Problématique de la revue
Nous avons examiné les données probantes concernant l'effet des suppléments de magnésium sur les crampes musculaires, et nous avons inclus le plus grand nombre d'études possible. Cela signifiait qu'il fallait inclure des études sur toute personne souffrant de crampes musculaires, quelle que soit la raison pour laquelle elle en souffrait. Cela signifiait également l'inclusion d'études où le magnésium était donné de toutes les manières possibles. Il peut ainsi être avalé sous forme de pilule ou de liquide, être injecté lentement pendant plusieurs heures directement dans le sang (« perfusion intraveineuse ») et être injecté dans un muscle (« injection intramusculaire »). Nous avons inclus les études comparant le magnésium à un placebo, comparant le magnésium à l'absence de traitement et comparant le magnésium à d'autres traitements existants contre les crampes. Nous avons trouvé un total de 11 études. Pour évaluer le bénéfice, nous avons examiné l'effet du magnésium sur la fréquence des crampes, la douleur et la durée des crampes, et nous avons examiné le nombre de participants dont le taux de crampes a diminué de 25 % ou plus. Afin d'évaluer les dommages potentiels, nous avons examiné la fréquence des événements indésirables majeurs et mineurs pour la santé.
Contexte
Les crampes musculaires sont fréquentes et se produisent dans des situations très diverses. Les personnes âgées et les femmes enceintes se plaignent souvent de crampes aux jambes lorsqu'elles sont au repos, les sportifs souffrent de crampes lorsqu'ils repoussent les limites de leur endurance, et certaines personnes ressentent des crampes musculaires comme symptôme d'autres problèmes médicaux. Un traitement potentiel, qui est déjà commercialisé pour prévenir les crampes musculaires, est la supplémentation en magnésium. Le magnésium est un minéral courant dans notre alimentation et des suppléments oraux de ce minéral sont disponibles sur Internet, dans les magasins diététiques ou en pharmacie (généralement sous forme de comprimés ou de poudre à dissoudre dans l'eau). Nous voulions combiner les études pour obtenir la meilleure estimation de l'effet du magnésium sur les crampes. Nous voulions également examiner l'effet du magnésium chez différentes catégories de personnes souffrant de crampes, au cas où il pourrait fonctionner dans un contexte et non dans un autre.

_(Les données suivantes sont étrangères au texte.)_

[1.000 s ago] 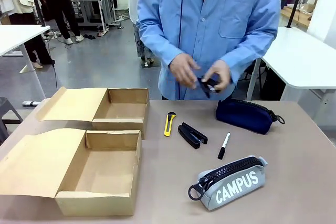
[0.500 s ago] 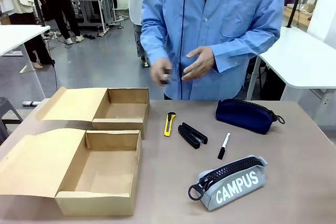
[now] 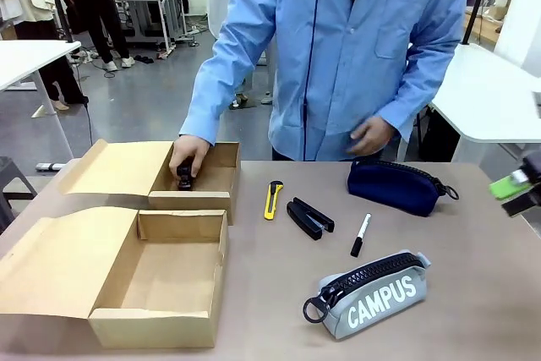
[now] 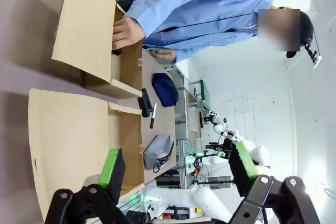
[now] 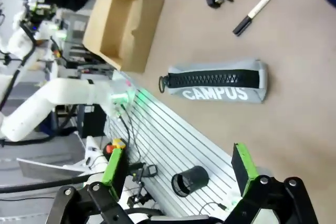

Caractéristiques des études
Nous avons recherché toutes les études publiées de haute qualité évaluant l'efficacité du magnésium pour prévenir les crampes musculaires et avons trouvé cinq études chez les personnes âgées, cinq études chez les femmes enceintes et une étude chez les personnes atteintes de cirrhose du foie. Les études sur les personnes âgées ont inclus 271 participants (61,6 à 69,3 ans) et les études sur les femmes enceintes ont inclus 408 participantes. La seule étude sur les personnes atteintes de cirrhose du foie n'a porté que sur 29 personnes, qui n'ont pas toutes eu de crampes. Il n'y a pas eu d'études sur les personnes qui ont des crampes pendant l'exercice. Le magnésium a été comparé à un placebo dans neuf des onze études, et comparé au calcium, à la vitamine E, aux vitamines B₁ et B₆, et à l'absence de traitement, dans deux études portant sur des femmes enceintes. Les études incluses ont porté sur une période de 14 à 56 jours de traitement. Le magnésium a été administré par voie orale dans 10 des 11 études, et par perfusion intraveineuse de quatre heures pendant cinq jours consécutifs dans une étude. Le financement des études incluses a été assuré par un fabricant de comprimés de magnésium dans deux études, par des sources indépendantes dans trois études, et n'a pas été rapporté dans six études.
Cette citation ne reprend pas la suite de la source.